Ron Hyde, whose daughter was a player, served as the team's first manager. The team debuted in June 1967, losing 10–5 to Calne. Two goals from Jo Swinden and a Sylvia Carson hat-trick completed the Spitfires' scoring. Another Carson hat-trick and one from club captain Dee Allison secured a 6–6 draw with Calne in the rematch. The Spitfires secured their first win in their ninth match, when they beat Cheltenham 4–1.

The team then enjoyed sustained local success, often attracting three to four hundred supporters to home matches staged at the W.D. & H.O. Wills factory sports grounds in Swindon. In May 1969 they beat Emgals of Leicester 2–1 at Bedworth Oval to win the first Midland Ladies Football League Cystic Fibrosis Cup. A controversial 5–0 win over Newbury Golden Eagles in September 1969 saw one player from each team shown the red card for trading punches. In June 1970 Swindon Spitfires were one of the 44 clubs to be represented at the Women's Football Association's (WFA) inaugural annual general meeting at Caxton Hall. They affiliated to the Home Counties League, which also contained Southampton WFC, the dominant team of the era.

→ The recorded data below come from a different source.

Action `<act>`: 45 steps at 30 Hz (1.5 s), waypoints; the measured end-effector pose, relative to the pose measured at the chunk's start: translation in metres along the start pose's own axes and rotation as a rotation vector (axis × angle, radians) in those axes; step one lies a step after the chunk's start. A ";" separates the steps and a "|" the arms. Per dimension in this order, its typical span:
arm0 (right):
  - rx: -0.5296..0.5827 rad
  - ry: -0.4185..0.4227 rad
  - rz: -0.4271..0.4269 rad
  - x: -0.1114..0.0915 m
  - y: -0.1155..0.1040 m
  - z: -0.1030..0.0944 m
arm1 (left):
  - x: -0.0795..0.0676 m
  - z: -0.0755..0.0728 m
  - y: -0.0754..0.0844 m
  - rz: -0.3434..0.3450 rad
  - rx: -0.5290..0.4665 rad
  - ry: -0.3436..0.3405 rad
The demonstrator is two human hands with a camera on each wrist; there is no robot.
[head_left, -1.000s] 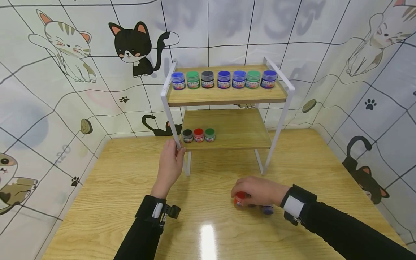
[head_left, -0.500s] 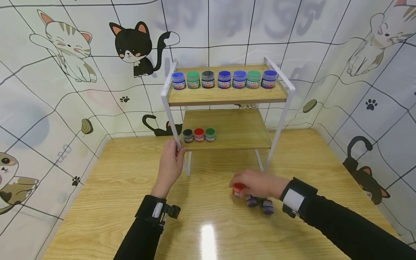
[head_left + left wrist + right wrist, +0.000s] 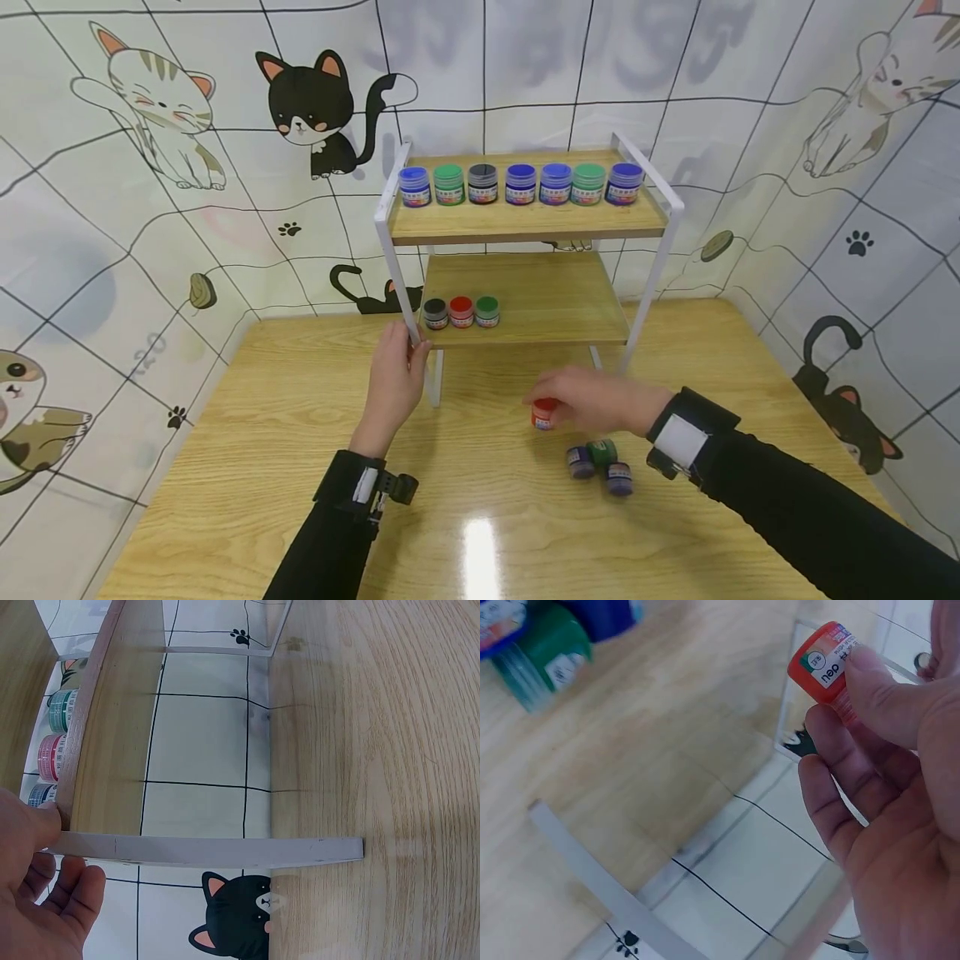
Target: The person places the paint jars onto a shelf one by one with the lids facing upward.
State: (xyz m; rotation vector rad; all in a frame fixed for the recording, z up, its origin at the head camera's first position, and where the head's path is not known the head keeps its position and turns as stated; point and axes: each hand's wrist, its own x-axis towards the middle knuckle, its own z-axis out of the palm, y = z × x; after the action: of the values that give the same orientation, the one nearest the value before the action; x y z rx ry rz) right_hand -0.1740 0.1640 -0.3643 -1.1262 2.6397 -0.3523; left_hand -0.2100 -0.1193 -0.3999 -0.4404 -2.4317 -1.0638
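Observation:
Between thumb and fingers my right hand [image 3: 596, 400] pinches a small red paint jar [image 3: 825, 666], in front of the rack's lower shelf. My left hand [image 3: 395, 367] grips the white left leg of a two-tier shelf rack [image 3: 525, 235] at the lower board's corner; in the left wrist view the thumb lies at the board's edge. Three jars, black, red [image 3: 461, 312] and green [image 3: 487, 312], line the left of the lower shelf. Below my right wrist, two purple-blue jars [image 3: 619, 479] and a green jar [image 3: 602, 452] stand grouped on the table.
Several blue, green and black jars [image 3: 521, 184] stand in a row on the upper shelf. The wooden table [image 3: 285, 467] meets a wall covering [image 3: 315, 233] with cartoon cats behind the rack. One white rack leg [image 3: 300, 851] reaches down to the table.
My right hand has carried the red jar up and away from the other jars, toward the rack, uncovering the green and purple-blue jars. The left hand stays on the rack leg.

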 end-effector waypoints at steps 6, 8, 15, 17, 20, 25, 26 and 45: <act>0.003 0.038 -0.013 0.002 -0.003 -0.019 | 0.000 0.001 0.000 0.004 0.005 0.004; 0.003 0.052 -0.022 0.002 -0.005 -0.026 | 0.001 0.001 0.000 0.001 0.003 0.002; -0.020 0.100 -0.032 0.006 -0.009 -0.048 | 0.002 0.000 0.000 0.004 -0.006 0.009; -0.018 0.113 -0.031 0.008 -0.010 -0.053 | 0.001 0.000 0.000 0.009 -0.003 0.017; -0.028 0.140 -0.029 0.010 -0.010 -0.060 | 0.001 0.000 0.001 0.017 0.003 0.019; -0.055 0.177 -0.026 0.014 -0.008 -0.068 | 0.000 0.000 0.001 0.012 -0.001 0.023; -0.054 0.179 -0.023 0.015 -0.007 -0.069 | 0.000 0.000 0.001 0.011 0.000 0.024; -0.100 0.228 0.096 0.038 0.000 -0.084 | -0.002 0.001 0.000 0.019 -0.003 0.033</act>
State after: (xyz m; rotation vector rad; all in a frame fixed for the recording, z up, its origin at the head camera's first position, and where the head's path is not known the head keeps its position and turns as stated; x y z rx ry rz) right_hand -0.2261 0.1470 -0.2906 -1.0386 2.9291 -0.3518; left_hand -0.2087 -0.1189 -0.4009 -0.4426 -2.3925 -1.0592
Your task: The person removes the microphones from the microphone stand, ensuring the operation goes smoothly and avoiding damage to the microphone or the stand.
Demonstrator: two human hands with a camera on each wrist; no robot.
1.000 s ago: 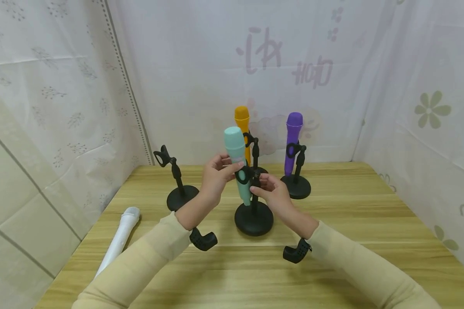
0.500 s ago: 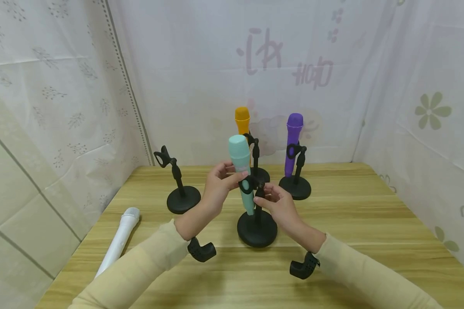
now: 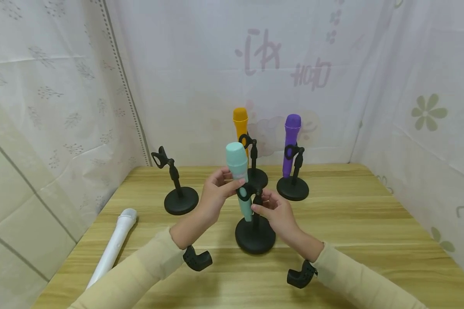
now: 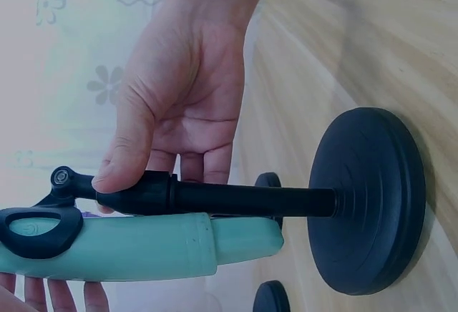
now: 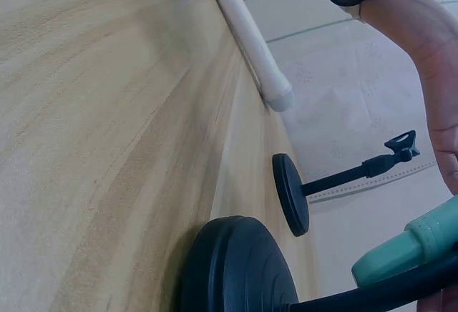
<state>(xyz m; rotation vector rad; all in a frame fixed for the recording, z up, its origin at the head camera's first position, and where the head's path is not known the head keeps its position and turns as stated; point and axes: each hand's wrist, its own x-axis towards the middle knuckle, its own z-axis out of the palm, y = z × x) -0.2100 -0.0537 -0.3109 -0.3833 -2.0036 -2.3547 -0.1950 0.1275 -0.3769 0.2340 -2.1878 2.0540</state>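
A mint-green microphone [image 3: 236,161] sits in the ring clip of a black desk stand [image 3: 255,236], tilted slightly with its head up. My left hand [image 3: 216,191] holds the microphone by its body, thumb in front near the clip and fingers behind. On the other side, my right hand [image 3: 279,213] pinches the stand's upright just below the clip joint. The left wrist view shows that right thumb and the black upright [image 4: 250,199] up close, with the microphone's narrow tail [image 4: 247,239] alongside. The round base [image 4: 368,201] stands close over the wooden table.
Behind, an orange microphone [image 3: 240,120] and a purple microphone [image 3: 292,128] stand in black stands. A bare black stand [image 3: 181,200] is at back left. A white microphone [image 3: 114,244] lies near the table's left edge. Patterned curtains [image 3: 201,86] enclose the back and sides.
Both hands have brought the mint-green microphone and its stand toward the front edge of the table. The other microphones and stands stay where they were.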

Nuneaton Wanderers beat the Spitfires 5–2 in the Heart of England Open Cup final in May 1971 at Cheltenham. In 1973–74 Swindon Spitfires reached the semi-final of the national FA Women's Cup (then known as the Mitre Challenge Trophy). In the quarter-final the Spitfires beat Brighton GPO 1–0. They lost the semi-final 2–0 to eventual Cup winners Foden's. In the third place play-off, staged as a curtain raiser to the final at Bedford Town, Swindon Spitfires faced a Westthorn United team containing Rose Reilly and Edna Neillis.

===Split===

During the 1992–93 season, Swindon Spitfires had been in protracted negotiations with Swindon Town over a merger with the men's English Football League club. The Spitfires' first team manager Kerri Garwood unexpectedly made a unilateral agreement with Swindon Town to form their new women's team, taking most of the Spitfires' squad with her. This left Swindon Spitfires with only five players. Although they managed to attract new players and survive, a degree of enmity remained and developed into a longstanding rivalry between the clubs.

===Later years===
In 1995–96 Swindon Spitfires won the Southern Region Women's Football League. They were defeated by Tottenham Hotspur in a play-off for promotion to the FA Women's Premier League Southern Division.

A runners-up position in the 2014–15 South West Regional Women's Football League Premier Division secured promotion to the FA Women's Premier League Division One South West. During the subsequent 2015–16 FA Women's Premier League season the club withdrew from the league after a series of heavy defeats, planning to regroup at a lower level.

In their 50th anniversary year the club won the Wiltshire League and were admitted to an enlarged South West Regional Women's Football League for 2017–18. In September 2018 New College, Swindon officially opened a new artificial turf pitch, with Swindon Spitfires among the listed partner clubs permitted to train at the facility. Also that month the club agreed a sponsorship deal with Swindon-based magician Mark Burford.

==The Maulls==
Chris Maull helped Ron Hyde to found Swindon Spitfires and after a period of absence returned to the club in 1974. In 1976 he married Bev Maull (née Thompson), who had joined the club as a player in 1970 after a successful trial. The couple became "instrumental" in fulfilling a series of different roles at the club over the following decades. They attended Wembley Stadium in August 2015 after being nominated for a national Football Association (FA) award and were praised by Geoff Hurst, who described their dedication as: "absolutely astonishing". In 2015–16 Bev remained an active player at the club despite celebrating her 60th birthday during the season. She intended to take up walking football from 2016–17. Chris Maull died in April 2022.